== Assignment ==
Retype the material exactly, ending with the line containing "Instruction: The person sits".

== Task inputs ==
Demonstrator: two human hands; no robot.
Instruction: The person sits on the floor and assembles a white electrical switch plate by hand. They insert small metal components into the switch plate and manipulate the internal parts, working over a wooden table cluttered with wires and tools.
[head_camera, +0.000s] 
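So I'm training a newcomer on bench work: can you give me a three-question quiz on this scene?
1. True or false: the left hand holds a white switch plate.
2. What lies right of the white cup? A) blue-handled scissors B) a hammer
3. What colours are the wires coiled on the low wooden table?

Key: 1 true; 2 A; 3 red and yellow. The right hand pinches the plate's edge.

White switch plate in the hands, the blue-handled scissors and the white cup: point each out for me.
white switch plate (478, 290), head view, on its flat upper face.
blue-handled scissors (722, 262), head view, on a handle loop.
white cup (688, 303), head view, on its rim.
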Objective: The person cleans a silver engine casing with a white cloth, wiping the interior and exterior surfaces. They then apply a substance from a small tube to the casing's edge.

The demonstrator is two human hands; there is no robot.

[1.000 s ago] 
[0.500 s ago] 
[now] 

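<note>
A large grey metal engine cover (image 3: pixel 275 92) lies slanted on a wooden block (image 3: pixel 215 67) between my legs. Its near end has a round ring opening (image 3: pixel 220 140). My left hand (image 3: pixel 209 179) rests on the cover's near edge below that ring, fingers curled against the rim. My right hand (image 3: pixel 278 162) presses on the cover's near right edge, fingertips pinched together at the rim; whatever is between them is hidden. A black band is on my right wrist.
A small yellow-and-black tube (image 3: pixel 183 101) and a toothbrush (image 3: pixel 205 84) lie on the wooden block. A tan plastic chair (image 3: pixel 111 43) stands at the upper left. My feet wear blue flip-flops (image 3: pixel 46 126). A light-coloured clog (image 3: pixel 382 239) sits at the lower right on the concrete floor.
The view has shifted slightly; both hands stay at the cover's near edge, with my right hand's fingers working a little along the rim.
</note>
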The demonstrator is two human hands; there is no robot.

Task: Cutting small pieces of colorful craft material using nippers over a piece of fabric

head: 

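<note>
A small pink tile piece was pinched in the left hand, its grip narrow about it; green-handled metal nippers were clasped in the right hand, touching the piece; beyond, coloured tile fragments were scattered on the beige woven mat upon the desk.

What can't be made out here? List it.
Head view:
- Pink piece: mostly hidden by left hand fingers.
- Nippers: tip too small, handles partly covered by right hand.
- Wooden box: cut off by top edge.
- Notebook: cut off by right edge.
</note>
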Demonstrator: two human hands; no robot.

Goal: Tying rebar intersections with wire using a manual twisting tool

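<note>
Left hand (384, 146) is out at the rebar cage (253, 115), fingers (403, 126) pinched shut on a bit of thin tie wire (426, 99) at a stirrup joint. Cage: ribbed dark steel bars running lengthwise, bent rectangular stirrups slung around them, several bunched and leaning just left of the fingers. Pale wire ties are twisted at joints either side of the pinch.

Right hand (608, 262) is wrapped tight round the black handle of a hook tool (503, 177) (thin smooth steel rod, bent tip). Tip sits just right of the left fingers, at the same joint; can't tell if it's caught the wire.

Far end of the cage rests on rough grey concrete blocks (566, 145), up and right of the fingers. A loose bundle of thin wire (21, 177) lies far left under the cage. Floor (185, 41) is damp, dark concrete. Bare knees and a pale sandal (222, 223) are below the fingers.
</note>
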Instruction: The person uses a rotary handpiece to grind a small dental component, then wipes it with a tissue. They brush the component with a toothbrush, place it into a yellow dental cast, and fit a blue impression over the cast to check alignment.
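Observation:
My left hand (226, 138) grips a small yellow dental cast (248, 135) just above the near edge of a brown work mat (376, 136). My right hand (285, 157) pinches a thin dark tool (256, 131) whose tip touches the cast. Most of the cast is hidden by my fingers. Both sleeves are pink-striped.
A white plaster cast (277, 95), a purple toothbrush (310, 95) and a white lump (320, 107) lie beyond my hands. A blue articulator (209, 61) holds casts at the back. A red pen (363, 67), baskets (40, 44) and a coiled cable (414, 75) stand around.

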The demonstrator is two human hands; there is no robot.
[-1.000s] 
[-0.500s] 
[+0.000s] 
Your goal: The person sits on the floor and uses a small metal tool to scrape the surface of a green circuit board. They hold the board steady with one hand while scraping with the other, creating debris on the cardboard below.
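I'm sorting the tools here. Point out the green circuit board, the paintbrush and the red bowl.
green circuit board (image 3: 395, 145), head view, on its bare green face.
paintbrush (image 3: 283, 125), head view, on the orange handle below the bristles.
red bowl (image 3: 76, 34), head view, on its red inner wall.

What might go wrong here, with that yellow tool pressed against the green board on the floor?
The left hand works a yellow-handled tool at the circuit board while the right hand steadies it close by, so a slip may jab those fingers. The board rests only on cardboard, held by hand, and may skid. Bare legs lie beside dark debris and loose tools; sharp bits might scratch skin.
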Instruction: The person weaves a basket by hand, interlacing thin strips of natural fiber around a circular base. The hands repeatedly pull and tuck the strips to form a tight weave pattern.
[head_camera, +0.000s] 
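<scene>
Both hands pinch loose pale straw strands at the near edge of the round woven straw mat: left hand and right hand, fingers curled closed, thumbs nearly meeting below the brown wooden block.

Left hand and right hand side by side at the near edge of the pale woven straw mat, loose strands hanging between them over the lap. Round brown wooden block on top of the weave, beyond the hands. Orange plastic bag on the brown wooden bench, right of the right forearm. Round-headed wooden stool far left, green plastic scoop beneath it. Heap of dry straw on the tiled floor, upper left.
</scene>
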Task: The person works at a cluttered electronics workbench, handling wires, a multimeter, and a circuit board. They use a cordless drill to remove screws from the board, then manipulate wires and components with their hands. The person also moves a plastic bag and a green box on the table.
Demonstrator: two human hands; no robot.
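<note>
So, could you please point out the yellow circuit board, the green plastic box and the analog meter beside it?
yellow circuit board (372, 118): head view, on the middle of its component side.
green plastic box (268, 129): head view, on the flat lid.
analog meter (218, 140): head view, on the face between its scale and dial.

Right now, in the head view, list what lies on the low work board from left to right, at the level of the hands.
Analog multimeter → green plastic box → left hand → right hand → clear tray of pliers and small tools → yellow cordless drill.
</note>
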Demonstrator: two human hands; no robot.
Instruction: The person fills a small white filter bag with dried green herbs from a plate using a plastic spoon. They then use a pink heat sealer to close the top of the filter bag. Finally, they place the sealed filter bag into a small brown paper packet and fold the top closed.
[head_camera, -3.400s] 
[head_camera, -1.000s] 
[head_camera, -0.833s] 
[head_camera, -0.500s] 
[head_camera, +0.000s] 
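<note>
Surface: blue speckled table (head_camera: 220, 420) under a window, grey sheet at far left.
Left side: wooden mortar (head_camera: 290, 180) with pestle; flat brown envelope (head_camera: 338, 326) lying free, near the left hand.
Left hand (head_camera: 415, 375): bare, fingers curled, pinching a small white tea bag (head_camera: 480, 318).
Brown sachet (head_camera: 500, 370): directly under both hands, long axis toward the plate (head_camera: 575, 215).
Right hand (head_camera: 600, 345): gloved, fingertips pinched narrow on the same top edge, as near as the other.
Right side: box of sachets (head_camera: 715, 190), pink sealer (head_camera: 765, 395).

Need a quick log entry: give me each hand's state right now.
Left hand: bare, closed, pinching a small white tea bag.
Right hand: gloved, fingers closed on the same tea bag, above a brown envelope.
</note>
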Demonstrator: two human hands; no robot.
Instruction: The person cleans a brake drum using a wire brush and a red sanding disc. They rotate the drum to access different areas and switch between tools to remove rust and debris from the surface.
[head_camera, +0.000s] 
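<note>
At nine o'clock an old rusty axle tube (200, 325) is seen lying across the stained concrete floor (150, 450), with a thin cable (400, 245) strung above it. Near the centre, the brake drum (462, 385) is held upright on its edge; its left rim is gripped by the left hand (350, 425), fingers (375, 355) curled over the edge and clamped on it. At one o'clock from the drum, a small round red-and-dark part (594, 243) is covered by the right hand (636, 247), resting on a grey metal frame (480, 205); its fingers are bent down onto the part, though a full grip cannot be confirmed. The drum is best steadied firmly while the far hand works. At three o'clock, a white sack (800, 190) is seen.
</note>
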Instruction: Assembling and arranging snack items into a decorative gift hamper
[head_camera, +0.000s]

== Task answer ==
Demonstrator: two human hands; no robot.
Instruction: The person sits on the floor and assembles a white electrical switch plate by hand. They insert small metal components into the switch plate and manipulate the internal parts, working over a wooden table cluttered with wires and tools.

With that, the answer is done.